▶ **ABOUT THIS EXERCISE**: Please return the full listing exactly as written, with the images removed.

▶ **DATA BELOW**:
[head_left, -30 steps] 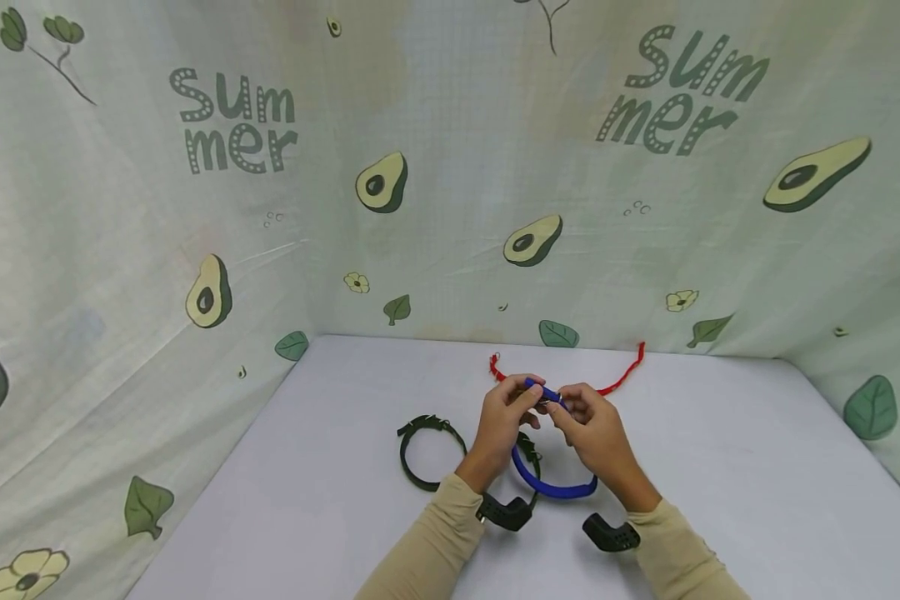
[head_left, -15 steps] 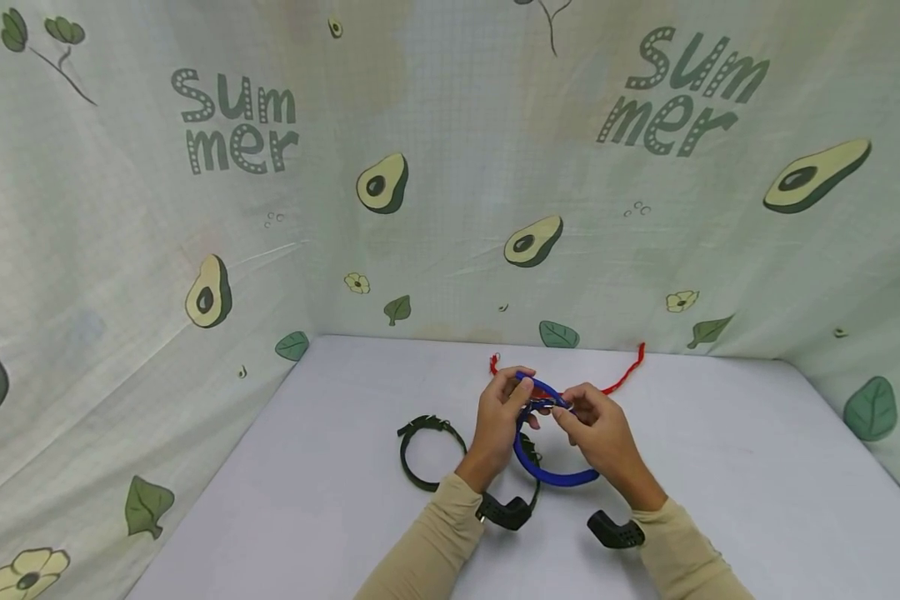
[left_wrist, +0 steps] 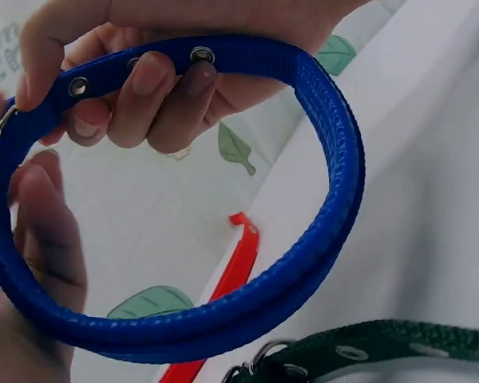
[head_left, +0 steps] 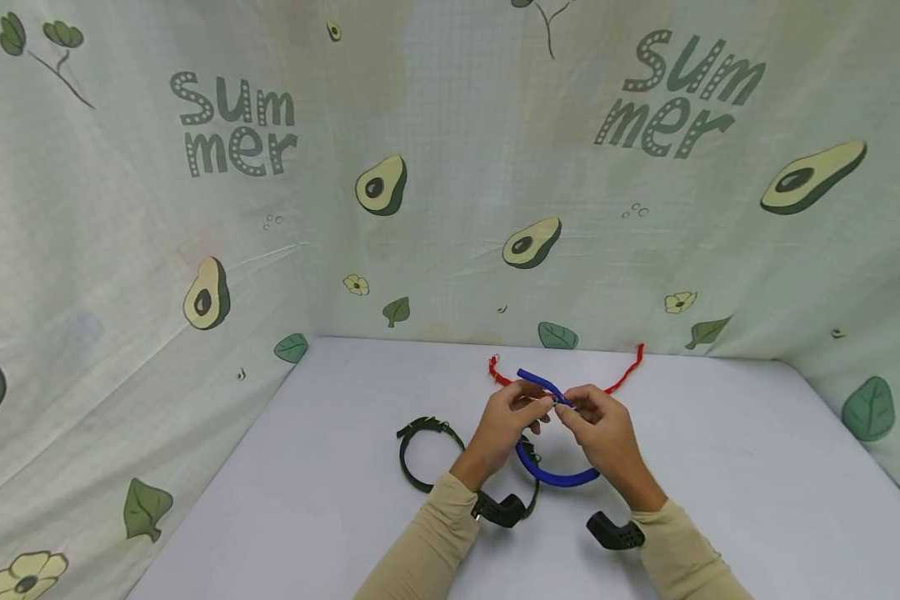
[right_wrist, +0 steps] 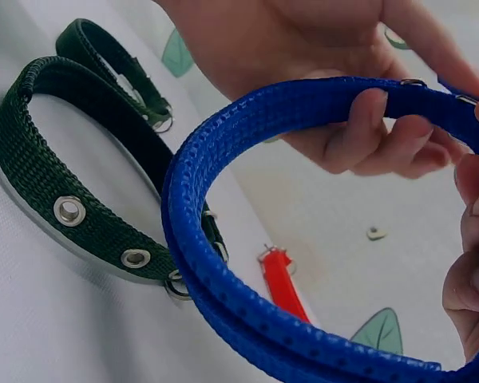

▶ **EXERCISE ANSWER**:
[head_left, -30 steps] 
[head_left, -15 steps] 
[left_wrist, +0 steps] 
[head_left, +0 steps] 
[right_wrist, +0 steps] 

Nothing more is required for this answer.